WHAT IS BEING ASKED: Your answer must be the full listing below, repeated exactly.

INFORMATION SHOWN:
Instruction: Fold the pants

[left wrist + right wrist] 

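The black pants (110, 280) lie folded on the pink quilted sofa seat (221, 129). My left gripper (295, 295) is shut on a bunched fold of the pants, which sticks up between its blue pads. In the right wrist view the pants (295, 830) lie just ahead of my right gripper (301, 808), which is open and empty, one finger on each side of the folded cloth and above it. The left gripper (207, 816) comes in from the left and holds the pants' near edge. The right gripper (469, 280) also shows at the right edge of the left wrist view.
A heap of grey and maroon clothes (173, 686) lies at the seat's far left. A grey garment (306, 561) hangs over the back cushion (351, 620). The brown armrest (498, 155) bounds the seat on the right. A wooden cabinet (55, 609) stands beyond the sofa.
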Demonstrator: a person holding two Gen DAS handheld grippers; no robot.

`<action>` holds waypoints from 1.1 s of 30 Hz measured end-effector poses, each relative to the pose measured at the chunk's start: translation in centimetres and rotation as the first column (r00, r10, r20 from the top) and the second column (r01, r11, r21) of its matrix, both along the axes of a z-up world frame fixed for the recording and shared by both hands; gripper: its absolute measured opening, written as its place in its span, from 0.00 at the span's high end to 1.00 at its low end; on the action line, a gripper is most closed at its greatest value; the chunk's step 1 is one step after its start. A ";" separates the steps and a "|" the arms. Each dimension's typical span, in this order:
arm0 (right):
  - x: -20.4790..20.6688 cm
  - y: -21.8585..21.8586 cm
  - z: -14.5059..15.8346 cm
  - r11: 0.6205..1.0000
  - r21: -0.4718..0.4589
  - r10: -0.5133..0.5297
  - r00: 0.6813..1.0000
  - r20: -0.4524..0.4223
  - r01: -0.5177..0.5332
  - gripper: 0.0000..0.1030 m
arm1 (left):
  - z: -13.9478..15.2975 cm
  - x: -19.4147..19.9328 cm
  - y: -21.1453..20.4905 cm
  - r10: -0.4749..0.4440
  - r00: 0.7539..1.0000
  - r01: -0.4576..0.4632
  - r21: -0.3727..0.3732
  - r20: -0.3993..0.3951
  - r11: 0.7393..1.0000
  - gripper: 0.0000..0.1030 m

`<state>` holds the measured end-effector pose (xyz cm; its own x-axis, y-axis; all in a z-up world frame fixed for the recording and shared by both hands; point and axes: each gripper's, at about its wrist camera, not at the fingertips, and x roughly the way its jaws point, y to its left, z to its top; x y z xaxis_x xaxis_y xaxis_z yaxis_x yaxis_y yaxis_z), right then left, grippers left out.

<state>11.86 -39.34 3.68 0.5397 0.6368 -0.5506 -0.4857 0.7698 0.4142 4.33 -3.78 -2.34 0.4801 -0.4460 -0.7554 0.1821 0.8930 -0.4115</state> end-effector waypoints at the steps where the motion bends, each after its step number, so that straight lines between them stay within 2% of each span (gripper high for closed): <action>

RESULT OF THIS EXERCISE:
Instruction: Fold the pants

[left wrist + right wrist] 

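The black pants (110, 280) lie folded on the pink quilted sofa seat (221, 129). My left gripper (295, 295) is shut on a bunched fold of the pants, which sticks up between its blue pads. In the right wrist view the pants (295, 830) lie just ahead of my right gripper (301, 808), which is open and empty, one finger on each side of the folded cloth and above it. The left gripper (207, 816) comes in from the left and holds the pants' near edge. The right gripper (469, 280) also shows at the right edge of the left wrist view.
A heap of grey and maroon clothes (173, 686) lies at the seat's far left. A grey garment (306, 561) hangs over the back cushion (351, 620). The brown armrest (498, 155) bounds the seat on the right. A wooden cabinet (55, 609) stands beyond the sofa.
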Demonstrator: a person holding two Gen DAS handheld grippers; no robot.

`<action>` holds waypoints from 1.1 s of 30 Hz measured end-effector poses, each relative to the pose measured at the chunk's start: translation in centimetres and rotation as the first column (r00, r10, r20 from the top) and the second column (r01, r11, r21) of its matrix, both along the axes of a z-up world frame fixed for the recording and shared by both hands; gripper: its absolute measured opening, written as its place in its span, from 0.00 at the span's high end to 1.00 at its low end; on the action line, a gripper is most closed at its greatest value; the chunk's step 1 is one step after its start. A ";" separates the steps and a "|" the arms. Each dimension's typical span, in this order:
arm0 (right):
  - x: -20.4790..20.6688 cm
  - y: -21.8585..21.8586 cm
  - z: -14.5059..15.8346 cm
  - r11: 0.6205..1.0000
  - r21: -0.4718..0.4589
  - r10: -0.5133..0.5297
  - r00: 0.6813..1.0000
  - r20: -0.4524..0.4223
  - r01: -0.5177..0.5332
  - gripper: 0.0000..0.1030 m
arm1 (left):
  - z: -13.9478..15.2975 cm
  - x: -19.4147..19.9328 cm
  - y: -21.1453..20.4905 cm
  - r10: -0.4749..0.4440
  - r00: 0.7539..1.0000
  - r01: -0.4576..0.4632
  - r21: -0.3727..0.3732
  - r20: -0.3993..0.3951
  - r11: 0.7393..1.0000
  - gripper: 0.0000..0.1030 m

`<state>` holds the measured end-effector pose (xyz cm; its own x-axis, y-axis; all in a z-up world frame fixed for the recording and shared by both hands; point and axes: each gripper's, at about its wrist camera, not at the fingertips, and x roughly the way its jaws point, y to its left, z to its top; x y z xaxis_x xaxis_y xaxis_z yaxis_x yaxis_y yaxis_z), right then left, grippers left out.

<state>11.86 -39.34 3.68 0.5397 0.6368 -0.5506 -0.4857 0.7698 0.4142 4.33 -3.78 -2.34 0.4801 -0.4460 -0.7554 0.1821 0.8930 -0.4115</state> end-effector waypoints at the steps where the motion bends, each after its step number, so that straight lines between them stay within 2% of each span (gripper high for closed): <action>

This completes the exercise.